By Roberta Millstein

Two recent articles about Vacaville, our neighbor to the south, caught my eye. Both have to do with what has happened to Vacaville in the wake of building more high-end (i.e., expensive) housing.

The first article was in the SF Chronicle, “This Bay Area exurb is full of McMansions — and may be the ‘next frontier’ of the housing crisis.” Here is an excerpt:

Unlike Vallejo, which has yet to fully recover from its 2008 bankruptcy filing, Vacaville has signs of a suburb on the rise: a burgeoning biotech presence, a median household income in the low six figures, several new higher-end subdivisions. But the more people flock to this bedroom community for cheaper housing, the more its rental prices veer toward San Francisco levels.
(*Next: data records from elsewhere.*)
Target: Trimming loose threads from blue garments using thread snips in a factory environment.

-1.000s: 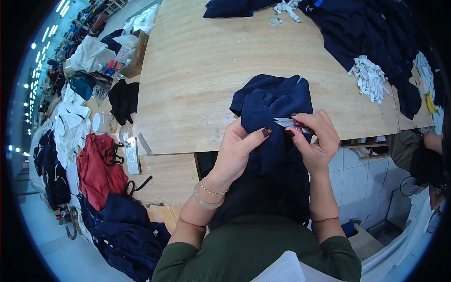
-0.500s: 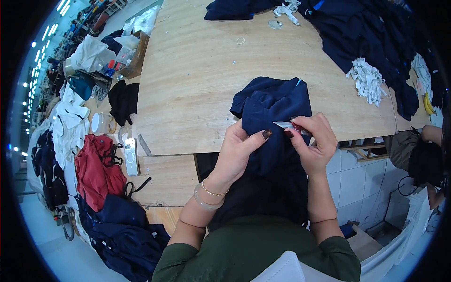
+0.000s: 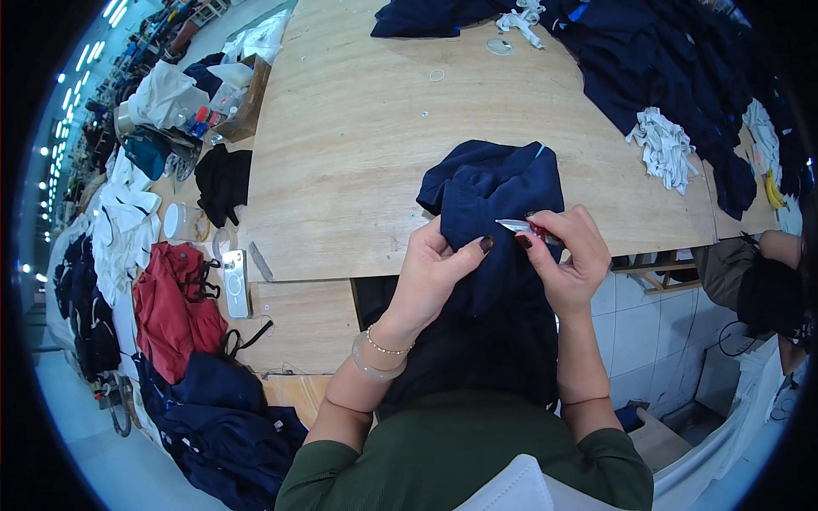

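A navy blue garment [image 3: 503,175] lies bunched over the table's near edge and hangs down toward my lap. My left hand [image 3: 443,268] pinches its fabric, thumb on top and the fingers hidden beneath. In my right hand [image 3: 571,251] is a pair of small thread snips [image 3: 514,226], gripped between thumb and fingers. Their pointed metal blades rest at the cloth, just right of my left thumb; a bit of red handle shows under my fingers. Whether the tips touch a thread is too small to tell.
The wooden table [image 3: 358,111] stretches ahead. Navy garments [image 3: 639,68] and a white cloth bundle [image 3: 663,149] lie at the far right. On the left are a phone [image 3: 236,281], red cloth [image 3: 175,307], a clear jar [image 3: 181,223] and a cardboard box [image 3: 247,106]. Another person's arm [image 3: 780,247] shows at right.
Almost nothing differs. Both hands, the snips and the garment hold nearly the same place; the whole view has shifted very slightly.
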`<state>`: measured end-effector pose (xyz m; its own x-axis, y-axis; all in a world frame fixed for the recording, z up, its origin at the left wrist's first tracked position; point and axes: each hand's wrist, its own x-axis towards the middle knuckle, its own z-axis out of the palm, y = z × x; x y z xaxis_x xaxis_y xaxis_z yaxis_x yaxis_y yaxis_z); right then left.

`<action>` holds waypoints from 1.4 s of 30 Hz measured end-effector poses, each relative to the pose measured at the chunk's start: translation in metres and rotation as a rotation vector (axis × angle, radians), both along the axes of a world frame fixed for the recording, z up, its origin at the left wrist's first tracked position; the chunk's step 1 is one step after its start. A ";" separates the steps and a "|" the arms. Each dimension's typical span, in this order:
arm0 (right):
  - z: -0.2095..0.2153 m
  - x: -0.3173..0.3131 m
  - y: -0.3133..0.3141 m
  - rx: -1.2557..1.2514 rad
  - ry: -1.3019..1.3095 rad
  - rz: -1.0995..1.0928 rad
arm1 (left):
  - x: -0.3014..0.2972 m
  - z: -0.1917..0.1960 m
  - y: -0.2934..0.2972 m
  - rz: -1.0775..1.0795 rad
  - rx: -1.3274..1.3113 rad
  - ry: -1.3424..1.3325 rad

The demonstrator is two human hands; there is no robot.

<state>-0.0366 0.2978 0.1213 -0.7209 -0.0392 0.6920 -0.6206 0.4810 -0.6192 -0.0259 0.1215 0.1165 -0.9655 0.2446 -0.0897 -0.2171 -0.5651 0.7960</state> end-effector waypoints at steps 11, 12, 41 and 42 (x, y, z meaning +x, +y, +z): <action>0.005 -0.001 0.007 0.168 0.107 -0.006 | -0.002 0.000 -0.003 0.017 -0.332 0.104; 0.005 -0.001 0.007 0.175 0.110 -0.006 | -0.001 0.000 -0.002 0.016 -0.332 0.105; -0.001 -0.007 -0.006 0.162 0.046 0.080 | -0.003 0.006 0.003 -0.014 -0.650 0.319; -0.004 -0.007 -0.007 0.162 0.047 0.079 | -0.003 0.006 0.003 -0.014 -0.650 0.321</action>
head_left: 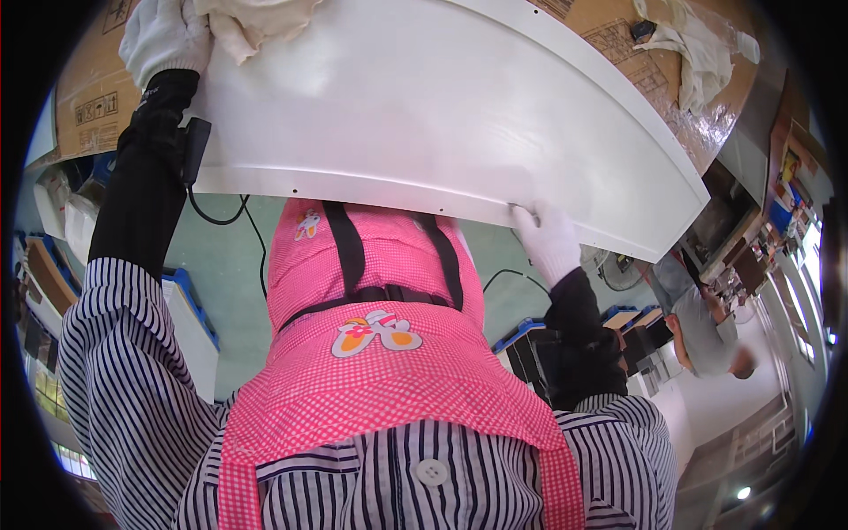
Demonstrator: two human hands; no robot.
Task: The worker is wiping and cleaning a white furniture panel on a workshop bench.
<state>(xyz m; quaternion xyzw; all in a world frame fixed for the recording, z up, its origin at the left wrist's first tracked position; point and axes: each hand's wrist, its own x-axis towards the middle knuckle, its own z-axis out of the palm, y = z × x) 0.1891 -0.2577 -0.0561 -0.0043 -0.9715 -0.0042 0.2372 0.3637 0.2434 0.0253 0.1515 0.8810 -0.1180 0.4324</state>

Over the past half-decade, Vacaville’s share of cost-burdened renters has swelled more than any other Bay Area community. 

“If you’re a renter in Vacaville, there’s so many different market forces working against you,” said Robert Eyler, an economics professor at Sonoma State University. “Until you’re actively looking for a rental there, it’s hard to understand just how bad it is.”

Some priced-out renters have been surprised to learn that Vacaville has no problem greenlighting construction. It’s the type of projects that’s the issue. 

According to Vacaville’s official housing reports, it completed around 2,900 residential units between 2015 and the end of 2021, more than double what it had targeted. That was enough to put Vacaville among the top 10 Bay Area cities in overall housing production. 

But the bulk of the building has been for large single-family homes. Along Vacaville’s southern edge, construction crews are working on a 2,400-acre development called Lagoon Valley, which will include more than 1,000 houses spanning 14 distinct neighborhoods, retail and office space, a golf course and a community event center. 

Meanwhile, Vacaville has long ranked toward the bottom of Bay Area communities in producing multifamily homes. Housing projects such as townhomes, duplexes and triplexes, often called the “missing middle,” make up less than a 10th of the city’s housing stock. 

Then an article in The Reporter, “Vacaville Council rejects DIF recommendations,” caught my eye. In the context of rejecting recommendations from a 2025 Developmental Impact Fees Nexus Study, Lisa Vorderbrueggen of the BIA Bay Area stated, “Vacaville has added housing yet student enrollment is declining, a clear sign that middle-income families are being priced out.”

I leave the relevance for the upcoming discussions about Village Farms as an exercise for the reader.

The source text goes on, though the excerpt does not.